Have a great Mother's Day. Feel every bit of the day and know that you can do it without hurting yourself with food. 

Jane~

5 comments:

Vickie said...

such a great post. adding it to my links for next year.

I agree, we can change if we pay attention and prioritize and establish boundaries. Amazing how food/nonfood can be linked to emotions and events, I agree.

Now I am off to look up Betty Broderick. . .

Jane Cartelli said...

She is a pathological narrcisst who murdered ex husband and his new wife. not the best roll model for a mother. a step below Joan Crawford re: Christina Crawford's Mommie Dearest.

Jane Cartelli said...

Vickie - Being added to your future posts is always a wonderful compliment - thank you, Vickie!

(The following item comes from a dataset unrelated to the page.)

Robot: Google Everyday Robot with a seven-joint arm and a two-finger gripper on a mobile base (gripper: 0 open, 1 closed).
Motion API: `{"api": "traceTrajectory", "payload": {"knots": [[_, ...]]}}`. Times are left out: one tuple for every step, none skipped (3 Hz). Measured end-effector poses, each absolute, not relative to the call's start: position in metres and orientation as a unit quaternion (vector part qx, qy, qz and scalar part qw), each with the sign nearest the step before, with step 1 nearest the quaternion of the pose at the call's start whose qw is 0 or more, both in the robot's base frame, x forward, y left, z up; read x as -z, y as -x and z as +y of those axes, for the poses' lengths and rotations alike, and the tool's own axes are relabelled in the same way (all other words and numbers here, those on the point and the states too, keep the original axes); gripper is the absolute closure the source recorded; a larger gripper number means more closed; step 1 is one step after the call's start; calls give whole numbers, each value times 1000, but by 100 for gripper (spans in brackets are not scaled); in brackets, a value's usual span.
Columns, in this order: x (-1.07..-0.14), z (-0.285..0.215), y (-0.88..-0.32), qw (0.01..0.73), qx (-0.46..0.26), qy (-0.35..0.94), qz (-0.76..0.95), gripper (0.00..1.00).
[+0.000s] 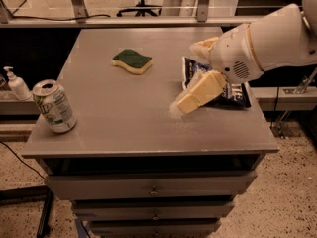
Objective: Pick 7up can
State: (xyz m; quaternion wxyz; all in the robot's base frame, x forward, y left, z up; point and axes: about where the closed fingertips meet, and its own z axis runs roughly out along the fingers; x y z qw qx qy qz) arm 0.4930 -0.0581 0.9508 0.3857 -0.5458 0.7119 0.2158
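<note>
The 7up can (54, 106) stands upright near the front left corner of the grey table (124, 128). It has a green and white label and an opened silver top. My gripper (194, 72) hangs over the right side of the table, far to the right of the can. Its two cream fingers are spread apart, and the lower one (199, 93) points down and left towards the table top. It holds nothing.
A green and yellow sponge (132, 61) lies at the table's middle back. A blue crinkly snack bag (238, 96) lies under and behind my gripper at the right. A soap pump bottle (17, 85) stands on a lower ledge to the left. Drawers sit below the table top.
</note>
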Motion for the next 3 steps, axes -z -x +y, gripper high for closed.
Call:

affectionforfitness said...

Hi Jane! Mother's Day is about being a mother, not about food. I think it's also about what mother wants. I told my husband that I did not want to go to buffet! He was disappointed, but he eats out very often.

We did go in search of the perfect pastry, but having one special pastry is NOTHING like the calories I would have had at a buffet. I had more fun and far less calories.

I've talked to my husband about choosing quality over quantity for food. He just does not buy that idea.

Happy Mother's Day!

:-) Marion

bbubblyb said...

Great post, reminded me of the ice cream sundae days. I too use to bury my feelings in ice cream. Nice to be free of so much of that. Glad you had a good Mother's Day.